A revised leverage ratio plan is set to be laxer than a draft published last year by the Basel Committee on Banking Supervision, said a person familiar with the scope of a January 12 meeting of the group’s oversight body at which the measure will be discussed.
Leverage ratios are designed to curb banks’ reliance on debt by setting a minimum standard for how much capital they must hold as a percentage of all assets on their books. A quarter of large global lenders would have failed to meet the draft version of the leverage limit had it been in force at the end of 2012, according to data published by the committee in September.
“I expect considerable change in the rule to defer to applicable national accounting systems", Karen Shaw Petrou, managing partner of Washington-based research firm Federal Financial Analytics Inc, said in an e-mail. “If the rule in fact doesn’t do this, it will wreak tremendous havoc in securities financing, repo, and other capital-market activities and send them over to the shadows.”
The draft leverage rule published last year would have required banks to hold capital equivalent to at least 3 per cent of their assets, without any possibility to take into account the riskiness of their investments.

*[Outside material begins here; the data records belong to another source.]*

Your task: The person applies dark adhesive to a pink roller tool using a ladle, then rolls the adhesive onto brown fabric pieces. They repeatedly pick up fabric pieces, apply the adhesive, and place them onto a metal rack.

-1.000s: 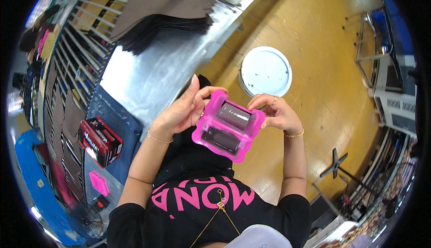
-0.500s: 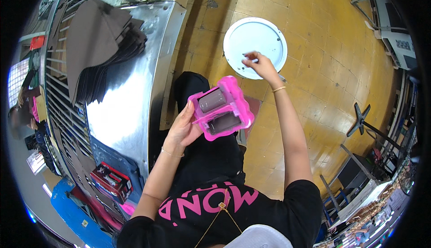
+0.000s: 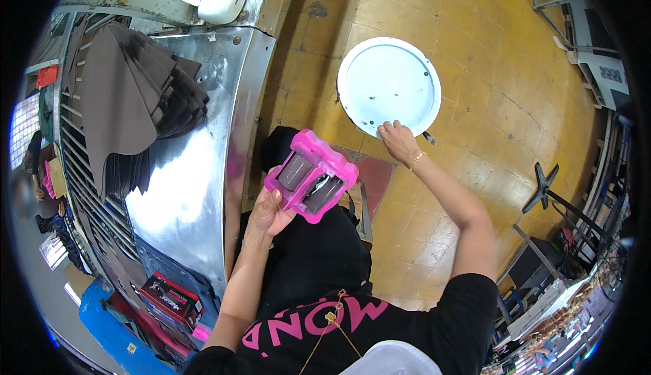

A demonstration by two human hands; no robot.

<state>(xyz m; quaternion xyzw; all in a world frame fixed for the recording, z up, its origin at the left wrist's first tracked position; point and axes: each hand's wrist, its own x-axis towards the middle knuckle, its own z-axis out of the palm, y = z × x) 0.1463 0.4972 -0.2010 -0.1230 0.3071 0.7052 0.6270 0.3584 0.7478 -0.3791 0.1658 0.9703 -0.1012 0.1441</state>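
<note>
Head view, left hand [image 3: 270, 213] gripping pink tray [image 3: 311, 176], right hand [image 3: 398, 141] outstretched

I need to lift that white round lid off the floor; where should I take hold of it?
Grip the white round lid at its near rim, where the right hand already touches. It lies flat on the floor, so only the thin edge offers purchase; come from above, fingers under the rim.

A flat rectangular box [image 3: 171, 298] in red and black, with a printed label on its top face, lies at the lower left, just beside the edge of the metal table [image 3: 196, 171]. Further left, at the rim of the view, a small pale sheet with dark print [image 3: 53, 251] sits tilted; too small to tell more. 1 red tag [image 3: 47, 75] shows at the upper left
</note>
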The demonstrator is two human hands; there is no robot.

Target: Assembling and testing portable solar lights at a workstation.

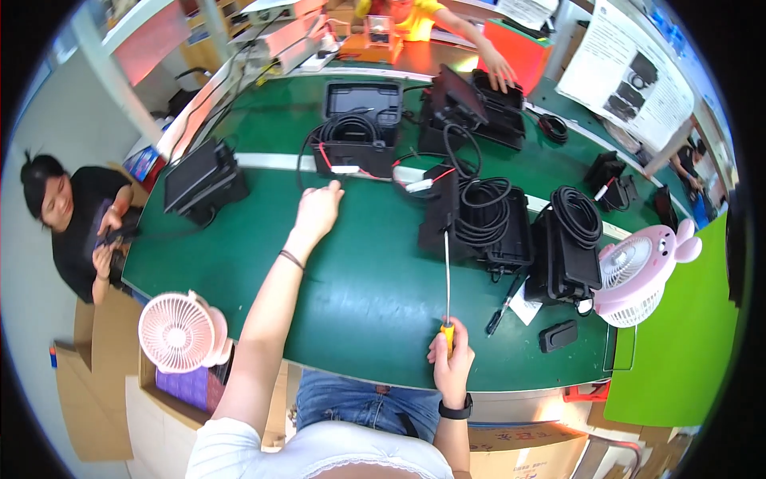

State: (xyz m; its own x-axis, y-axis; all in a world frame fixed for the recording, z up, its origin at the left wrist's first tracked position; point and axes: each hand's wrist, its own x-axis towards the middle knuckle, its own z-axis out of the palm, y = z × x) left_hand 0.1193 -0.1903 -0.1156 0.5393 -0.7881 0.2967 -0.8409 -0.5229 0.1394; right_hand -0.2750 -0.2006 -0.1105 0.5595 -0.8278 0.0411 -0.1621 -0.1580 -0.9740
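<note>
My right hand (pixel 452 363) is closed round the yellow handle of a long screwdriver (pixel 448 279). Its shaft points away from me, and the tip reaches the edge of an upright black panel (pixel 440 209). Beside that panel, a coiled black cable (pixel 485 214) rests on an open black case (pixel 511 243). My left hand (pixel 319 209) is stretched forward with its fingers curled in, just short of another open black case (pixel 363 100). A coiled cable (pixel 351 128) with a white tag lies in that case, and one loop hangs close to my fingers. What they grip, if anything, is hidden.
A closed black case (pixel 206 182) stands at the left; a cable-topped case (pixel 562 259) and pink fan (pixel 630 275) at the right. A pen (pixel 501 311) and small black box (pixel 558 336) lie nearer. Across the green table (pixel 359 295), a co-worker's hand (pixel 499 68) reaches into a case.
</note>
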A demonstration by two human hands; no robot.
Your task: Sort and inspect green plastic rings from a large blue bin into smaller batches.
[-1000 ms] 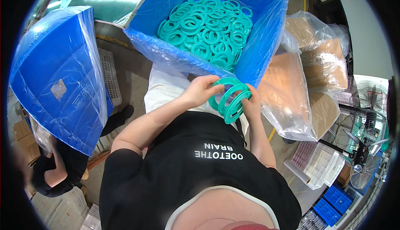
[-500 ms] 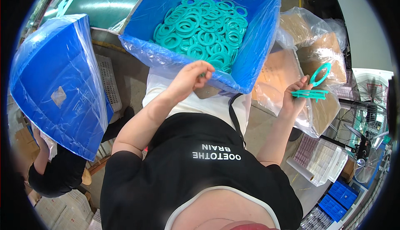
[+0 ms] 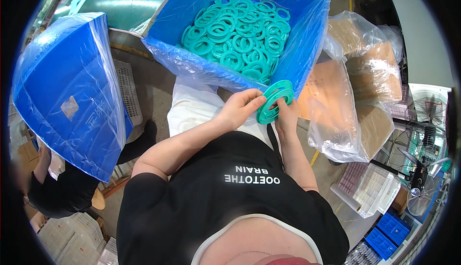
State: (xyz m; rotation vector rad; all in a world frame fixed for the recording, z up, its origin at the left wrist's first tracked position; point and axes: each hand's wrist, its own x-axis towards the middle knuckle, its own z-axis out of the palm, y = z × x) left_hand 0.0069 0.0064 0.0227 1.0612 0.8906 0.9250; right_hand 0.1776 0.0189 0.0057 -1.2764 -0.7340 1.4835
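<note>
- One person in black [image 3: 62,195] is partly hidden at the near left by a blue container [image 3: 67,82] covered in clear plastic.
- White crates [image 3: 72,238] are stacked at the near left.
- A glossy green tabletop [image 3: 120,6] is seen at the far left, and grey floor [image 3: 151,85] is exposed on its near side.
- A plastic-lined blue box [image 3: 206,68] is set at the far middle, filled with heaped teal rings [image 3: 235,22].
- On its near side, a few loose rings [image 3: 267,116] are held: their left edge is pinched by the left hand [image 3: 242,106], their right edge gripped by the right hand [image 3: 287,116], its fingers partly hidden.
- Cardboard cartons [image 3: 374,70] are wrapped in clear plastic at the right.
- Blue trays [image 3: 382,242] and fans [image 3: 418,176] are placed farther right.
</note>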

Stefan Ingves, the Basel committee’s chairman, has said that discussions in the group have focused on calibrating how banks should calculate the size of their assets, as opposed to reopening talks on the 3 per cent figure.
“Overall and in contrast to publicly stated intentions, a binding leverage ratio may actually encourage increased risk-taking by European banks while at the same time forcing them to cut back on low-risk exposures”, such as derivatives used to hedge risk, Jan Schildbach, senior economist at Deutsche Bank Research, said in an e-mail. This would potentially hurt “their clients and the European economy as a whole".
Under the published Basel timetable, banks will be expected to disclose publicly how well they measure up to the standard from 2015, with the rule to become a binding minimum standard in 2018.
“The leverage ratio instrument sets the wrong incentives by discriminating against low-risk business, which also accounts for a larger share of European banks’ operations than for US institutions", Rabobank Groep Chief Financial Officer Bert Schildbach said. “In addition, in the US, a compulsory leverage ratio has been in place for many years already, whereas the Europeans are used to align their business models to a system of risk-weighted capital ratios.”
Banks have called on the committee to alter the rule by giving lenders more scope to carry out netting, which would allow them to reduce the size of the pool of assets used to calculate the leverage ratio.